**WHAT YOU HAVE TO DO:** Note each line of the entries that includes "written". Then copy those lines.

**SUPPLIED MATERIAL:**
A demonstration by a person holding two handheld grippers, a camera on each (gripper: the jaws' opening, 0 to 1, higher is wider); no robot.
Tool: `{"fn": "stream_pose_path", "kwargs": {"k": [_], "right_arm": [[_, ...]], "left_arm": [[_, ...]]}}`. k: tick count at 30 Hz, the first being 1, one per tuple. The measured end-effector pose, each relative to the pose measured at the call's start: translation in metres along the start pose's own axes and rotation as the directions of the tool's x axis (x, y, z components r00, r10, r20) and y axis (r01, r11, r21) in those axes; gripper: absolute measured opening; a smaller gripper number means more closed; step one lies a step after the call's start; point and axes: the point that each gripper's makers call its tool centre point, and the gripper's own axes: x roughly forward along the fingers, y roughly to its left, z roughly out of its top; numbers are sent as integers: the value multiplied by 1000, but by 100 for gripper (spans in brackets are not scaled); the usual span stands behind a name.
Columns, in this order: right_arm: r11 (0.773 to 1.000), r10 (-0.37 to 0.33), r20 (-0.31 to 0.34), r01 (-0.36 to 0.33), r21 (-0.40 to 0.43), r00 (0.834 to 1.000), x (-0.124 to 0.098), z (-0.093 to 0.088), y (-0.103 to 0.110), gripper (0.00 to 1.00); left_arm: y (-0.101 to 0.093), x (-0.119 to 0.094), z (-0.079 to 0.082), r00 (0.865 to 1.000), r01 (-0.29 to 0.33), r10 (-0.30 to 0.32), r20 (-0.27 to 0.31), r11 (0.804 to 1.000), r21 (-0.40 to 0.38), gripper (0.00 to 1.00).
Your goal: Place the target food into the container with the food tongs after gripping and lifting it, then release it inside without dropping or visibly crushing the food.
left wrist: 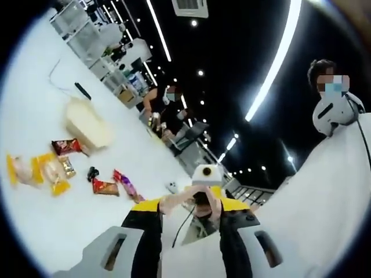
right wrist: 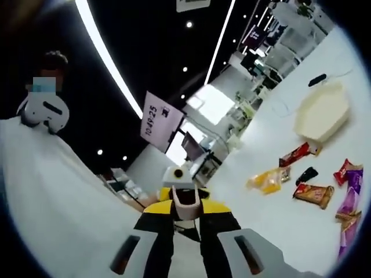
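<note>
- Left gripper (left wrist: 191,246) raised off the white tabletop (left wrist: 35,139), jaws parted, holding nothing.
- Right gripper (right wrist: 186,243) likewise parted, empty.
- Snack packets (right wrist: 313,194) lie scattered beside the cream container (right wrist: 322,113).

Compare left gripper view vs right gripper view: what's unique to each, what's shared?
Left gripper view alone: a seated person at desks behind the table. Right gripper view alone: a hanging sign reading 10:49-25. Shared: the white table, the pale container, scattered snack packets, ceiling light strips, and the opposite tool, whose jaw state is unclear.
</note>
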Motion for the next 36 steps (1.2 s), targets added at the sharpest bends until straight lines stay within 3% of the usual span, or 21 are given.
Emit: {"fn": "stream_pose_path", "kwargs": {"k": [4,8,10,14,19,25,36], "right_arm": [[1000,9,-65,-10,-17,998,3,-8,4,14],[1000,16,-57,-17,-20,998,1,-5,6,14],[1000,11,-48,-12,-29,999,-1,-2,6,14],[1000,18,-33,-18,-26,999,-3,2,7,14],[999,17,-3,-17,-51,1000,-2,8,8,14],[999,-29,-25,29,-22,999,1,3,-3,17],[1000,-25,-21,25,-16,999,6,5,-3,19]], "left_arm": [[-5,3,6,999,26,-26,33,1000,-5,47],[-9,6,0,998,61,-62,-21,998,-5,40],[-8,7,2,998,67,-67,-19,998,-16,42],[-11,9,4,996,85,-86,-26,996,-22,35],[-10,10,-6,990,87,-93,-104,995,-55,21],[-11,8,-7,989,83,-89,-115,995,-50,12],[-10,13,-5,990,92,-95,-105,995,-33,11]]}}
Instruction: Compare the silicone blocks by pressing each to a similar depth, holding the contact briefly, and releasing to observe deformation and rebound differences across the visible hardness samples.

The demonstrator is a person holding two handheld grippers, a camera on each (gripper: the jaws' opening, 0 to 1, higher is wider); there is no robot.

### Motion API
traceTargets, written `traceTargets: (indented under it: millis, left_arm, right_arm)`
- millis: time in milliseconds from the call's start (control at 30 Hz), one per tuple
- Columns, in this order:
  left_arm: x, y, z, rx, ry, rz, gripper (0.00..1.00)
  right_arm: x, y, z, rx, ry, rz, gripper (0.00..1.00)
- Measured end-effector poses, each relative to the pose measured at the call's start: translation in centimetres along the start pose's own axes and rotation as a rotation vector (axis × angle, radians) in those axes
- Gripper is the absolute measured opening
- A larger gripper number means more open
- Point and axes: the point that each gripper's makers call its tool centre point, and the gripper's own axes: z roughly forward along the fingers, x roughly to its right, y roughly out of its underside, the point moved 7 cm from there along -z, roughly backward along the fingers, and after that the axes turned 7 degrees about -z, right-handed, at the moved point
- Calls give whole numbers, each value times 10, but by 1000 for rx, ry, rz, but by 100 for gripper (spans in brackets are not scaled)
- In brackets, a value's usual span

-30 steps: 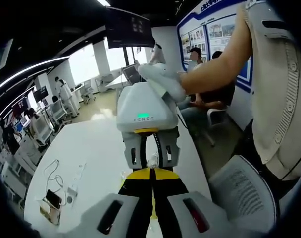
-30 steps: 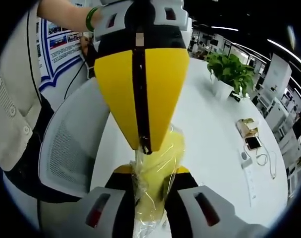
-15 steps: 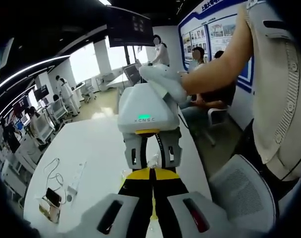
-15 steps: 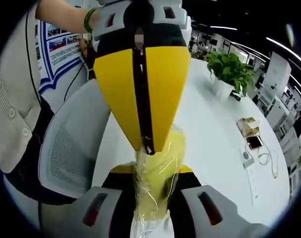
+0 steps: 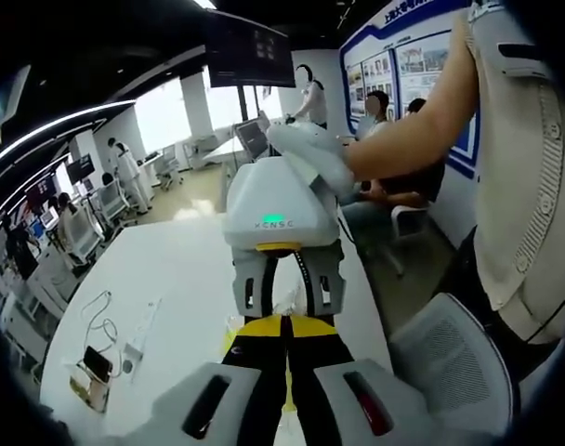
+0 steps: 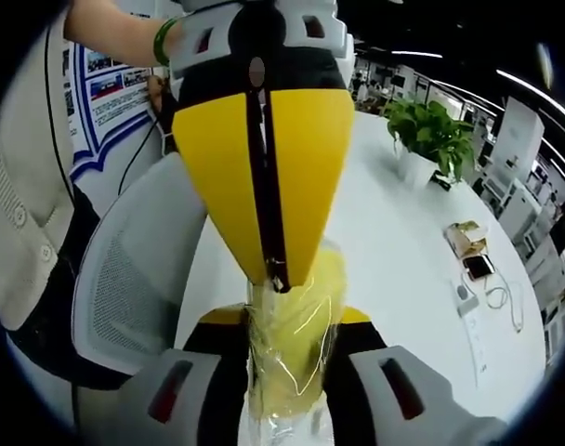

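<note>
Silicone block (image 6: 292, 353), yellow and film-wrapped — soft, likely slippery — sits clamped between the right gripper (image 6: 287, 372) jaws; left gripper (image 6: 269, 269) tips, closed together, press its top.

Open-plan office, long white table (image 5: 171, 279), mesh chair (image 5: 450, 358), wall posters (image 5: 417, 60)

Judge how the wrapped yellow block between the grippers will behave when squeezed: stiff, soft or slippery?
The yellow block probably yields somewhat: it bulges between the right gripper jaws. Its glossy, crinkled clear wrap may make it slippery. The left gripper tips pressing its top suggest it could squirm sideways.
</note>
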Motion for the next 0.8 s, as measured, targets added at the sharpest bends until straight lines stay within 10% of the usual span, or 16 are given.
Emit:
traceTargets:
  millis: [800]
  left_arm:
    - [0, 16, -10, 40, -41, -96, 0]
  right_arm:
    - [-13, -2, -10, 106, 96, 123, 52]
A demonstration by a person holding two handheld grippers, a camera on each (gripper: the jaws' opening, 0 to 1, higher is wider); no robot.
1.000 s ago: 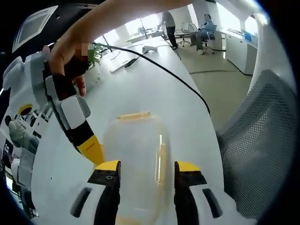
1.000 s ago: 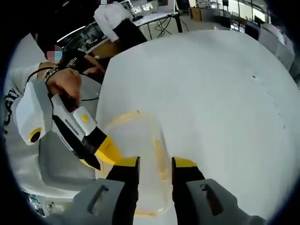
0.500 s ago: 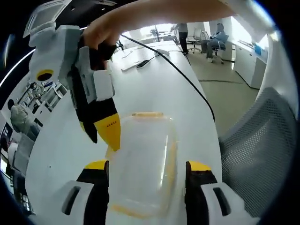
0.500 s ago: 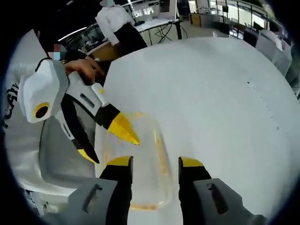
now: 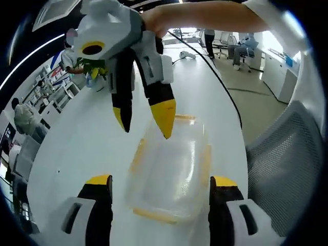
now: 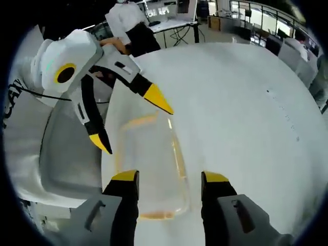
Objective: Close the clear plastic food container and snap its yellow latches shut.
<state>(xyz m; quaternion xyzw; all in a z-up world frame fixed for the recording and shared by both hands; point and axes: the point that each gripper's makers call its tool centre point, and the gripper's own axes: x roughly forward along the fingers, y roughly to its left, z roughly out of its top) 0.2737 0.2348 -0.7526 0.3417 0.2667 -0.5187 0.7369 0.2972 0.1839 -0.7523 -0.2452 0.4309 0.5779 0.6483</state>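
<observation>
The clear plastic container (image 5: 171, 171) lies flat on the white table with its lid on and yellow latches (image 5: 206, 158) along its edges. I cannot tell whether they are snapped. My left gripper (image 5: 161, 183) is open, its jaws straddling the container's near end from above. My right gripper (image 5: 143, 119) comes in from the top, open, yellow tips pointing down at the container's far left corner. In the right gripper view the container (image 6: 151, 169) lies between the open jaws of my right gripper (image 6: 170, 179). The left gripper (image 6: 128, 120) hangs open over the container's far left side.
A grey mesh chair (image 5: 287, 154) stands off the table's right edge. A black cable (image 5: 225, 100) runs across the white table (image 5: 77, 148), and a plant (image 5: 95, 69) sits at the far left. People are at desks in the background.
Both grippers have opened wider and risen off the container. In the left gripper view, the right gripper swung from the container's left side to above its far end.
</observation>
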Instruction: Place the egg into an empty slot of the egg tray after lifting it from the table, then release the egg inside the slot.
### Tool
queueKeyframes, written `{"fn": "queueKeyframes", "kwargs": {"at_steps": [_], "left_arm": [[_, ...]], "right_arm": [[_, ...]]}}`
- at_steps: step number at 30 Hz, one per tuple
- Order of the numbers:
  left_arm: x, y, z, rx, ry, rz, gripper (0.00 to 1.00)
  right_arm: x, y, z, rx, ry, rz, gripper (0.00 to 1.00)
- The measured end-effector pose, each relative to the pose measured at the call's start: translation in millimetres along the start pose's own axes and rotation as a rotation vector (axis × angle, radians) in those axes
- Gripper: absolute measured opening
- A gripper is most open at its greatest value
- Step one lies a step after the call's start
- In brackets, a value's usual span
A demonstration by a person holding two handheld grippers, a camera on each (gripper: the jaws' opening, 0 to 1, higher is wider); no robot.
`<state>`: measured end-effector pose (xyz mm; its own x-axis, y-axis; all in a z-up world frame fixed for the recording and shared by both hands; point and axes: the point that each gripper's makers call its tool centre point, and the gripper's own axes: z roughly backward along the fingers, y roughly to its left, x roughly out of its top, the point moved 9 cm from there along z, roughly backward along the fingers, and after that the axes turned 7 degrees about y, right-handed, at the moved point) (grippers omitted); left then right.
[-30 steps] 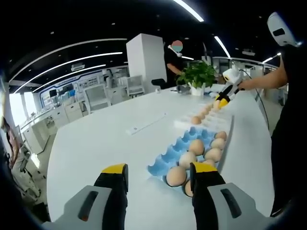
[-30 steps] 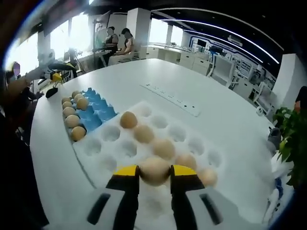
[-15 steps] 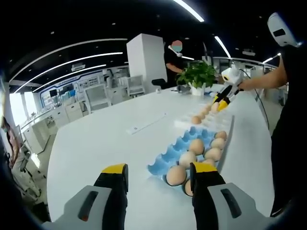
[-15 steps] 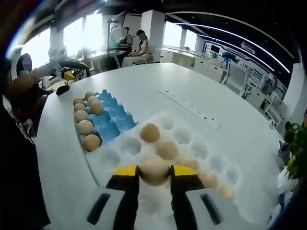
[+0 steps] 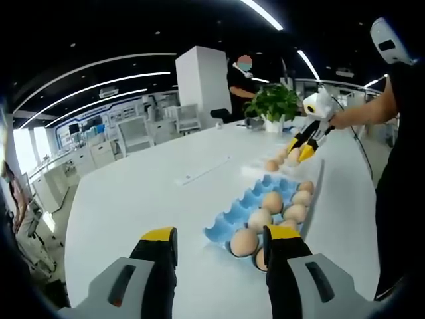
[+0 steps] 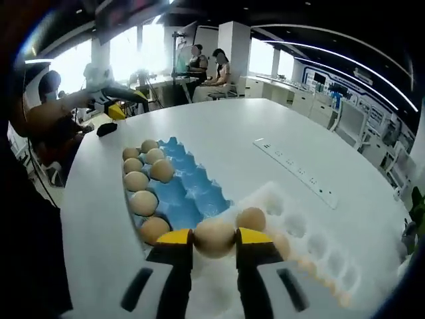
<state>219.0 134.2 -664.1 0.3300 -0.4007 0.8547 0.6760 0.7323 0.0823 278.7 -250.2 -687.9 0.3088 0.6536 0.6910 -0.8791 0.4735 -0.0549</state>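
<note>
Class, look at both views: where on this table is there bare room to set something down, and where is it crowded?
Free: the wide white table between the blue egg tray and the power strip, and beyond that strip. Crowded: the blue tray's egg row and the white egg tray.

Tan egg [image 6: 214, 237] above white tray [image 6: 312, 252]

Bright indoor light from ceiling strip lights [image 5: 262, 13] and big windows [image 6: 136, 50], blown out white. White table [image 5: 146, 193] glares, shadows faint. Strong fisheye bending at edges. Right gripper view is blurry around the white egg tray [image 6: 312, 246]; left gripper view sharper.
</note>
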Motion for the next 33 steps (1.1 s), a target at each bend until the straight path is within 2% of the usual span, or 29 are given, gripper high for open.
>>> {"fn": "queueKeyframes", "kwargs": {"at_steps": [23, 33], "left_arm": [[-0.1, 2.0, 2.3, 0.007, -0.003, 0.003, 0.52], [-2.3, 2.0, 4.3, 0.008, 0.0, 0.008, 0.52]], "right_arm": [[37.5, 34.1, -43.5, 0.13, -0.023, 0.081, 0.25], [42.5, 39.9, -61.7, 0.165, -0.007, 0.096, 0.25]]}}
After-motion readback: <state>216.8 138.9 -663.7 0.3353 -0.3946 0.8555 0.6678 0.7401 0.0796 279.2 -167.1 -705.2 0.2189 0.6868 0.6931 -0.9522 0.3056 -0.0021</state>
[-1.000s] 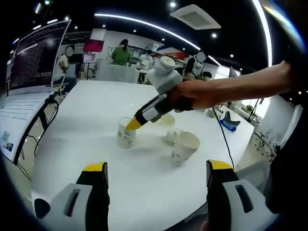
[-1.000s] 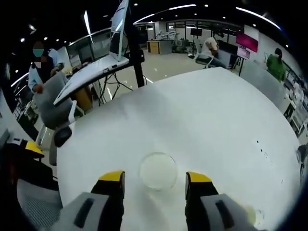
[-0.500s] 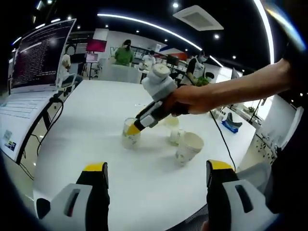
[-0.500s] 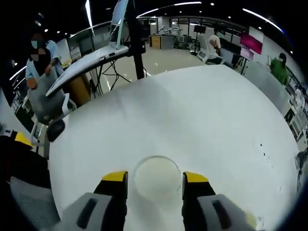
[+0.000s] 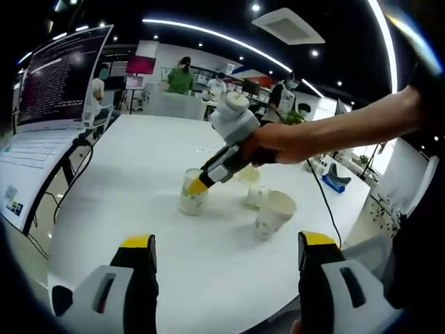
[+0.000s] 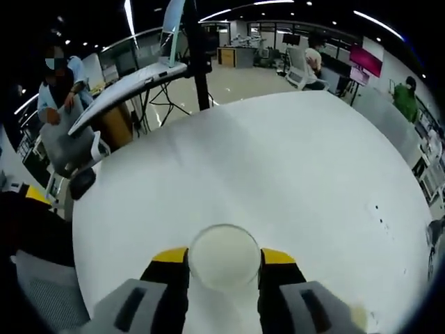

**EXPECTED ANSWER:**
traceTargets, written `traceTargets: (indented under it: millis, left_arm, right_arm)`
queueKeyframes, written `{"fn": "queueKeyframes", "kwargs": {"at_steps": [_], "left_arm": [[_, ...]], "right_arm": [[_, ...]]}}`

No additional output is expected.